May 3rd Newsletter

To Our Students ..

Dear TCM Families,

During this challenging time, we at The College Map are mindful of the blessing of being a part of a community that includes your children. We hope this finds you and them well. In order to do our part to keep them healthy and safe, and per our company policy, The College Map will follow Orange County Public Schools’s protocol. Currently, our office will be closed throughout the end of the school year.

For now, all college planning appointments will be conducted via telephone and/or an online platform that your child’s TCM counselor will convey to you. Each and every college planning module is designed to be implemented virtually; we have had uncompromised success with our students who reside out-of-state. We endeavor to keep your student on track with his/her college planning journey.

We will continue to communicate with you regarding the status of the office reopening, some to-do’s your son/daughter can work on during his/her extended period of time at home, and our test prep expectations if your child is currently enrolled in our test prep program.

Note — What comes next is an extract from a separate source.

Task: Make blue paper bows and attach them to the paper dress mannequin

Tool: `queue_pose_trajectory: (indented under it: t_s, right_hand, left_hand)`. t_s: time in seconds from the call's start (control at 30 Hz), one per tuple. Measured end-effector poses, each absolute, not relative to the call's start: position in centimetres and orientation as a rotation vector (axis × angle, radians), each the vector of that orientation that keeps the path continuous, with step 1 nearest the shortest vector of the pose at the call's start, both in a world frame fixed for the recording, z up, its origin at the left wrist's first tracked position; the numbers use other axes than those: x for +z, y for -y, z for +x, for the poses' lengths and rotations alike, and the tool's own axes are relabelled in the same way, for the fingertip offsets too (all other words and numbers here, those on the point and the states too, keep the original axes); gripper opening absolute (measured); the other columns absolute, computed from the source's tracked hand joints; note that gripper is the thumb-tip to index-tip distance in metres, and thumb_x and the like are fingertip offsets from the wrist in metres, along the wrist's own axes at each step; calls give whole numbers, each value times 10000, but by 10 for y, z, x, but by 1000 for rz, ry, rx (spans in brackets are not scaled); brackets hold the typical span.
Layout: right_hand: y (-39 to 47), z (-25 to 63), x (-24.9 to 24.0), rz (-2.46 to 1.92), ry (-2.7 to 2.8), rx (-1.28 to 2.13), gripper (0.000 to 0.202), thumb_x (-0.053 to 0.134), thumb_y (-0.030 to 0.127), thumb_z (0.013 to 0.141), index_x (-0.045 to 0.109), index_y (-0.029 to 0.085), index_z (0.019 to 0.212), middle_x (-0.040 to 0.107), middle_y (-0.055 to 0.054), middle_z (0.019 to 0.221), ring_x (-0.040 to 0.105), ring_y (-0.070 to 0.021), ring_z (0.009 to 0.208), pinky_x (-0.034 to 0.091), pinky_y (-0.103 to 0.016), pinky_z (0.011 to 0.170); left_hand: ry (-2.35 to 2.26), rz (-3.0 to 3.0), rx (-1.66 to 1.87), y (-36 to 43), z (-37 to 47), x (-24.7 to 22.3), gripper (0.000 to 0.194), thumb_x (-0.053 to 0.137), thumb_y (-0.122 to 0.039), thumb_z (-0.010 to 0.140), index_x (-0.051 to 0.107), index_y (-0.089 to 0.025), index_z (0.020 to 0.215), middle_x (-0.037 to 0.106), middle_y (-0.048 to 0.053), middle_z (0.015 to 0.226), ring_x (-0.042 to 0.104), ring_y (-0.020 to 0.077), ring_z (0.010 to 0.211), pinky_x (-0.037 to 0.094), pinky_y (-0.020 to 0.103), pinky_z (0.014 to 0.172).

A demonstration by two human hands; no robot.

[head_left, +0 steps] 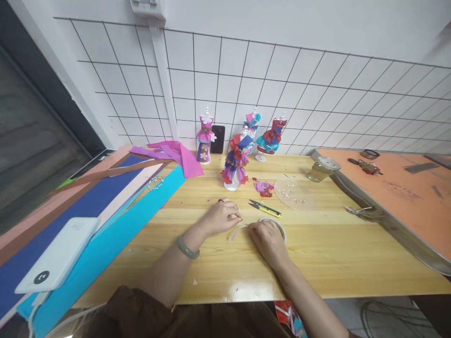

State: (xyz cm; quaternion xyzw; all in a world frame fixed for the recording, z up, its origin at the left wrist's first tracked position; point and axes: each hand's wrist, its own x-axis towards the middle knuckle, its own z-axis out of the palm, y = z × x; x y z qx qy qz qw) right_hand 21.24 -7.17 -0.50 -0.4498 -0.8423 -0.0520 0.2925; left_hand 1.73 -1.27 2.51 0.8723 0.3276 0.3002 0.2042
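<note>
My right hand [269,239] is closed, its fingertips pinching the end of a thin whitish strip of tape [240,228]. It rests over a roll of tape [283,229] that lies on the table and is partly hidden under the hand. To its left, my left hand [221,218] hovers with fingers curled and thumb and index tip together; whatever may be between them is too small to make out. Yellow-and-black thread snips [265,208] lie just beyond both hands. Behind them a small dress form [235,162] stands upright, dressed in red, blue and pink paper-like pieces.
More dressed forms [205,136] and a phone [218,139] stand by the wall. Coloured sheets [148,206], a beaded ring [155,183] and a power bank [58,253] lie left. Scraps [263,188], a clear disc [289,195] and a lidded cup [322,169] are right.
</note>
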Motion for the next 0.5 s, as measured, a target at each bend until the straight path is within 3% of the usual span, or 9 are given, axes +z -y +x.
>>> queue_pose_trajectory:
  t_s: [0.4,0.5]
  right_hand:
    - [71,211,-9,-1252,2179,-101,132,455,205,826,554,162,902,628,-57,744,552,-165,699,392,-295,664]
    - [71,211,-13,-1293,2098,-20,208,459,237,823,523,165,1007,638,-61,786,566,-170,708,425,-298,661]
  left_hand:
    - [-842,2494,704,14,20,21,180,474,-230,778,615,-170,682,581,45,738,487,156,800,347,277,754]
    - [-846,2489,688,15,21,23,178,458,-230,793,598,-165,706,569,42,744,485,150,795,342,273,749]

As always, we are honored to have your family a part of ours. Please know that we are only a phone call away.

Julie Mitchell (407-429-9994)
Maria Guthrie (407-765-3186)

Class of 2020 Message from BHS

Principal Dusty Johns’ message to the Class of 2020 and end of year plans

Click here for the YouTube Video

Rising Senior Essay Workshop


(for college planning students, only)

We are holding two essay workshops this month (May 23rd and May 30th); please register for one of the dates and time slots (see below). In order to accommodate the students in a safe manner at The College Map, we are capping the enrollment of each session.

Students are required to bring a fully charged laptop or iPad with them to a session. We will be utilizing Google docs as our essay writing platform throughout the entire process.

To register for an essay workshop session, please email Julie Mitchell at with your preferred date and time slot.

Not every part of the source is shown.